* _DATA BLOCK_:
■ ■ ■ ■ ■ ■ ■

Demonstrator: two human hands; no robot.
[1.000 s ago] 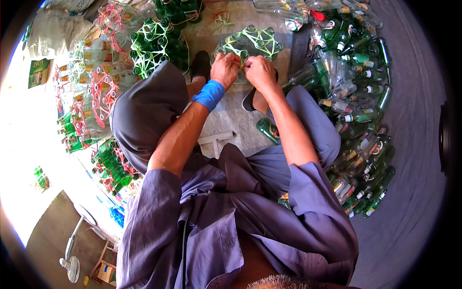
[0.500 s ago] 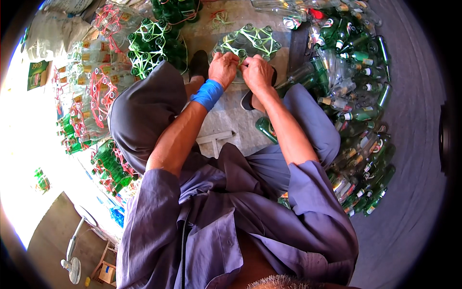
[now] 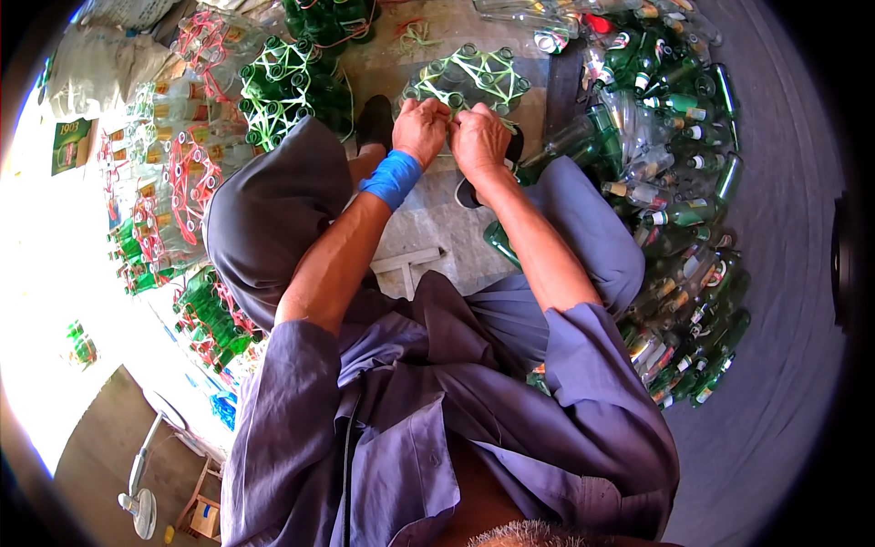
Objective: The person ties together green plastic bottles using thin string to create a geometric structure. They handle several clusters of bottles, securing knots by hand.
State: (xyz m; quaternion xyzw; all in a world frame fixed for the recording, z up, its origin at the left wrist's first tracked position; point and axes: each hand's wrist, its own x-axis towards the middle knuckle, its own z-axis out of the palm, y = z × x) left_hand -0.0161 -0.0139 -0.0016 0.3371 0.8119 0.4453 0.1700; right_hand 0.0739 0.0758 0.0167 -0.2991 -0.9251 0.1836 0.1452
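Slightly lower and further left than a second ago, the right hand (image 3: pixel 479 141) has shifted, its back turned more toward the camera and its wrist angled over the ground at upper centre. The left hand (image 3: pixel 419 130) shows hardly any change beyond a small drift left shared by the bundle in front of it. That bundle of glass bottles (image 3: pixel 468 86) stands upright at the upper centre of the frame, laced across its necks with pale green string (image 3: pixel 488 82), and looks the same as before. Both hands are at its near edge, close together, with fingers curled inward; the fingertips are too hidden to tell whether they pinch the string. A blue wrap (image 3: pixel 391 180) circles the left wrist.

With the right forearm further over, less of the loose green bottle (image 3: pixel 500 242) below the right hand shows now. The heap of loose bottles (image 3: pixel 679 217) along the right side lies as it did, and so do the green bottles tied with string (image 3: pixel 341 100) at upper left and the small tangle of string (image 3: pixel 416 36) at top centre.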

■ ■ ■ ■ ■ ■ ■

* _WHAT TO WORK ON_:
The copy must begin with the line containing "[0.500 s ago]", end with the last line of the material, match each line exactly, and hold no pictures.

* _RESULT OF THE EXERCISE_:
[0.500 s ago] 
[now] 
Objective: The person ties together green plastic bottles using thin string to create a geometric structure. They handle several clusters of bottles, securing knots by hand.
State: (xyz m; quaternion xyzw; all in a world frame fixed for the recording, z up, its origin at the left wrist's first tracked position; point and axes: each hand's wrist, its own x-axis towards the middle knuckle, its own z-axis out of the palm, y = z × x) left_hand -0.0161 -0.0139 -0.0016 0.3371 0.8119 0.4453 0.1700; right_hand 0.0739 0.0758 0.0167 -0.2991 -0.9251 0.1836 0.1452
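Slightly lower and further left than a second ago, the right hand (image 3: pixel 479 141) has shifted, its back turned more toward the camera and its wrist angled over the ground at upper centre. The left hand (image 3: pixel 419 130) shows hardly any change beyond a small drift left shared by the bundle in front of it. That bundle of glass bottles (image 3: pixel 468 86) stands upright at the upper centre of the frame, laced across its necks with pale green string (image 3: pixel 488 82), and looks the same as before. Both hands are at its near edge, close together, with fingers curled inward; the fingertips are too hidden to tell whether they pinch the string. A blue wrap (image 3: pixel 391 180) circles the left wrist.

With the right forearm further over, less of the loose green bottle (image 3: pixel 500 242) below the right hand shows now. The heap of loose bottles (image 3: pixel 679 217) along the right side lies as it did, and so do the green bottles tied with string (image 3: pixel 341 100) at upper left and the small tangle of string (image 3: pixel 416 36) at top centre.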

For this exercise, nothing more is required.